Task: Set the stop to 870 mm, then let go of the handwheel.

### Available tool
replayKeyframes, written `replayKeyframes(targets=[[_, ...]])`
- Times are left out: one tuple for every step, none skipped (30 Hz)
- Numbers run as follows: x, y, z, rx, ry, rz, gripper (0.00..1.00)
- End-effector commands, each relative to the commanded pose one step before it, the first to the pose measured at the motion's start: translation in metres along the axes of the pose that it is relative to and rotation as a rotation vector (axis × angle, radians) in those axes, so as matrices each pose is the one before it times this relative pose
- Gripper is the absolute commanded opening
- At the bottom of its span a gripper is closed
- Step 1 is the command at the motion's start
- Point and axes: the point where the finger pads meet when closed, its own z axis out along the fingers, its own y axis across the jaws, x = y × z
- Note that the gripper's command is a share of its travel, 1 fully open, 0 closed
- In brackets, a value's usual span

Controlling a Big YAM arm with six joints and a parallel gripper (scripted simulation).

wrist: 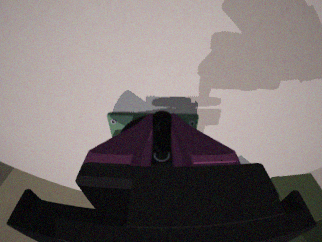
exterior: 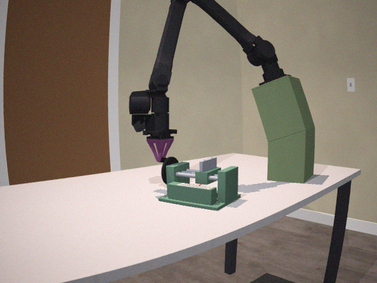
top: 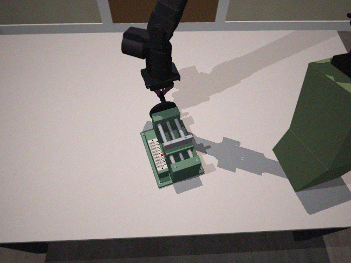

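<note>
A green fixture (top: 185, 169) was seen near the middle of the white table (top: 70, 141), with two end blocks joined by grey rods (top: 161, 131) and a grey stop (top: 177, 141) set across them between the blocks. A white scale strip (top: 156, 154) with a small red marker (top: 162, 155) ran along one side of the fixture; its figures were too small to be read. The black handwheel (exterior: 167, 170) was mounted on the end block nearer the arm, and a thin black handle (top: 161, 97) stood out from it. The gripper (exterior: 160, 159), with purple fingers (exterior: 153, 149) pointed down, was closed on that handle, which was seen between the fingers in the wrist view. The arm was carried on a tall green pedestal (exterior: 289, 137) at the table's far side.
</note>
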Motion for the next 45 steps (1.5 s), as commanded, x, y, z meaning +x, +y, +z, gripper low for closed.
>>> replayKeyframes(targets=[[-0.00427, -0.02043, 0.00304, 0.02881, 0.00358, 0.00311, 0.06], [-0.00002, 0.00001, 0.00005, -0.00016, -0.00014, 0.00006, 0.06], [-0.00004, 0.00002, 0.00004, -0.00024, -0.0002, 0.00009, 0.06], [-0.00029, 0.00016, 0.00019, -0.00159, -0.00133, 0.00056, 0.06], [-0.00069, 0.00038, 0.00043, -0.00373, -0.00314, 0.00132, 0.06], [-0.00058, -0.00004, 0.00071, -0.00349, -0.00296, 0.00123, 0.06], [0.00084, -0.00178, 0.00147, 0.0019, 0.00157, -0.00066, 0.06], [0.00126, -0.00228, 0.00202, 0.00258, 0.00251, -0.00096, 0.06], [0.00112, -0.0023, 0.00187, 0.00203, 0.00234, -0.00082, 0.06], [0.00132, -0.00253, 0.00213, 0.00259, 0.00265, -0.00098, 0.06], [0.00023, -0.00176, 0.00087, 0.00038, 0.00043, -0.00015, 0.06], [0.00008, -0.00145, 0.00059, -0.00011, 0.0002, -0.00001, 0.06], [0.00007, -0.00118, 0.00048, -0.00011, 0.00018, -0.00001, 0.06], [0.00007, -0.001, 0.00035, 0.00059, 0.00009, -0.00013, 0.06], [0.0, 0.0, 0.0, 0.0, 0.0, 0.0, 0.06], [0.0, 0.0, 0.0, 0.0, 0.0, 0.0, 0.06], [0.00363, -0.00501, 0.00015, 0.01823, 0.01424, -0.00611, 0.06], [0.00001, -0.00022, 0.00009, 0.0, 0.00001, 0.0, 0.06], [0.0, -0.00004, 0.00002, 0.0, 0.0, 0.0, 0.06], [0.0, -0.00002, 0.00004, 0.0, 0.0, 0.0, 0.06], [0.0, -0.0001, 0.00027, 0.0, 0.00001, 0.0, 0.06], [0.0, -0.00025, 0.00062, 0.00001, 0.00003, 0.0, 0.06], [-0.00058, 0.00026, 0.00102, -0.00268, -0.00233, 0.00095, 0.06], [-0.00231, 0.00205, 0.00138, -0.01052, -0.00926, 0.00372, 0.06], [-0.00094, 0.00038, 0.00171, -0.00438, -0.00387, 0.00155, 0.06], [0.00005, -0.00082, 0.00191, 0.00005, 0.00004, -0.00001, 0.06], [0.00006, -0.00086, 0.00197, 0.00005, 0.00004, -0.00001, 0.06], [0.00006, -0.00084, 0.0019, 0.00005, 0.00004, -0.00001, 0.06], [0.00006, -0.00076, 0.0017, 0.00005, 0.00004, -0.00001, 0.06], [0.00005, -0.00062, 0.00139, 0.00004, 0.00003, -0.00001, 0.06], [0.00004, -0.00045, 0.00101, 0.00003, 0.00002, -0.00001, 0.06], [0.0, 0.0, 0.0, 0.0, 0.0, 0.0, 0.06], [0.0, 0.0, 0.0, 0.0, 0.0, 0.0, 0.06], [0.00003, -0.00028, 0.00061, 0.00002, 0.00001, 0.0, 0.06], [0.00053, -0.00068, 0.00026, 0.00228, 0.00207, -0.0008, 0.06], [0.00135, -0.0015, 0.00004, 0.00596, 0.00543, -0.00211, 0.06], [0.00074, -0.00081, 0.00005, 0.00325, 0.00296, -0.00115, 0.06], [0.00006, -0.00005, 0.00033, 0.00027, 0.00025, -0.00009, 0.06], [-0.00129, 0.0014, 0.00063, -0.0032, -0.00291, 0.00113, 0.06], [-0.00376, 0.00402, 0.00085, -0.0093, -0.00847, 0.00328, 0.06], [-0.00466, 0.00497, 0.00122, -0.01066, -0.00975, 0.00376, 0.06], [-0.00232, 0.00251, 0.00188, -0.0042, -0.00387, 0.00148, 0.06], [0.00013, -0.00004, 0.00248, 0.00018, 0.00013, -0.00006, 0.06], [0.00015, -0.00005, 0.00258, 0.00018, 0.00013, -0.00006, 0.06], [0.00016, -0.00006, 0.00249, 0.00018, 0.00013, -0.00006, 0.06]])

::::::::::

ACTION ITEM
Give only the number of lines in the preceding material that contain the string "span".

EXERCISE RESPONSE
2